Last Thursday the legislature met in a special session to act on the governor’s veto of S.230, “an act relating to improving the siting of energy projects”. As someone who worked extensively on the bill in committee and sat in on the conference committee between Senate and House, I have a good understanding of both the bill and the legislative intent behind it.
The bill as voted in May did two main things – it provided more input for towns in energy siting including solar and wind, and it directed the Public Service Board to establish new, presumably lower, sound thresholds for wind projects.
Problems arose in the last hours of the last day of the session when carefully crafted and vetted language was jettisoned in search of conference committee compromise. Two of the modified provisions proved problematic, and in an unfortunate drafting error $300,000 of funding for the planning portion of the bill was left out. The governor’s veto was over these concerns, and had nothing to with opposition to the substance of the planning section of the bill. Details of these provisions have been in the news; while happy to talk further with people, I will not go into the details here.
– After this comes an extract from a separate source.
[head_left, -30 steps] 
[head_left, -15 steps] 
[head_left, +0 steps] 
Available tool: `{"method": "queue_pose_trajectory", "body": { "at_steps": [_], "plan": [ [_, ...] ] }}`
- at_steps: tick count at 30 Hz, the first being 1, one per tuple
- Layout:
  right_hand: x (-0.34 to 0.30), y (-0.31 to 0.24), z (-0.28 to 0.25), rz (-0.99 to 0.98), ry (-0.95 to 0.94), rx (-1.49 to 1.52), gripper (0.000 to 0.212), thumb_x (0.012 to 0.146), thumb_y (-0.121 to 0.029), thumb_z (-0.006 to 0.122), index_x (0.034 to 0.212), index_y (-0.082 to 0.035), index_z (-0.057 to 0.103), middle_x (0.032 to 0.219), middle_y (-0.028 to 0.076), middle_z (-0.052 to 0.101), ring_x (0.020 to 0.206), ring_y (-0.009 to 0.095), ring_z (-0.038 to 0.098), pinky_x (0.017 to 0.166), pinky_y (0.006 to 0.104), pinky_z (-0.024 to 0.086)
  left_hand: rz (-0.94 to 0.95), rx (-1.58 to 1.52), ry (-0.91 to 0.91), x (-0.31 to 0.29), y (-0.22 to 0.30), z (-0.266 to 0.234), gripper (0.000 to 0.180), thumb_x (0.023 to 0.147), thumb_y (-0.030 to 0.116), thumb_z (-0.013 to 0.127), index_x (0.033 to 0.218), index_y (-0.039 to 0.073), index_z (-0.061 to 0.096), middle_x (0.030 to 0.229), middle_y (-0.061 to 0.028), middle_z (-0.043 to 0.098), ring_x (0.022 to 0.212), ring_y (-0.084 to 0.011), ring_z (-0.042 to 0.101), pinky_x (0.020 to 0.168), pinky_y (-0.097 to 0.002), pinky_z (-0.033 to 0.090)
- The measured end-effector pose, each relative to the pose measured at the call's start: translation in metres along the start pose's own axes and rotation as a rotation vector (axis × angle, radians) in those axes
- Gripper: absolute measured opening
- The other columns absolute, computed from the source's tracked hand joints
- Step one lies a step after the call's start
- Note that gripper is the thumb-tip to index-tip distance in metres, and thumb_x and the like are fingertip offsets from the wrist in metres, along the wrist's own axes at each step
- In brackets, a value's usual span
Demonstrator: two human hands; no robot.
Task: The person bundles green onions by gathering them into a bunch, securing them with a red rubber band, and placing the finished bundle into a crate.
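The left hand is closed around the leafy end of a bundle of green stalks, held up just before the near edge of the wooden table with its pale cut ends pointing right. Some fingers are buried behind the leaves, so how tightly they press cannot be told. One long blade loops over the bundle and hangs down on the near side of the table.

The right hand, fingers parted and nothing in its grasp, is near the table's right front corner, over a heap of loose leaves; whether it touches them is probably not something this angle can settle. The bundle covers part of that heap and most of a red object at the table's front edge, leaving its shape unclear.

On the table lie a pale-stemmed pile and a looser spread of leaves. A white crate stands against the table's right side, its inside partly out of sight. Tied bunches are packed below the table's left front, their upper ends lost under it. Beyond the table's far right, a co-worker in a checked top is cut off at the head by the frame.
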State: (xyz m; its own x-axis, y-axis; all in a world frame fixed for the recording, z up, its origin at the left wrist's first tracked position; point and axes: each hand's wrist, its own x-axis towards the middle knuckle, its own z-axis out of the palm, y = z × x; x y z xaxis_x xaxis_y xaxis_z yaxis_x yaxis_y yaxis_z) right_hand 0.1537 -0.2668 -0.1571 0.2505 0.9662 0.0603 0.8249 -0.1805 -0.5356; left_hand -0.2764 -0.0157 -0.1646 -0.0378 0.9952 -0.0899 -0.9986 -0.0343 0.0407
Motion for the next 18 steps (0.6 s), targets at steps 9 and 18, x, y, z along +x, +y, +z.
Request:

We had three choices: 1) override the veto (requiring a 2/3 vote and would not happen), 2) sustain the veto (we all go home and didn’t need to bother coming in the first place), or 3) introduce a new bill, essentially the same but correcting the mistakes noted above. The Legislature chose the third option, but the route was not without drama, delays, roll call votes, shuttle diplomacy, and complaints about procedure.
I believe that we made the right choice to correct the bill to reflect the clear intent of the original provisions for wind and to fund the planning provisions right away rather than kick the can down the road until the legislature could take it up again next year.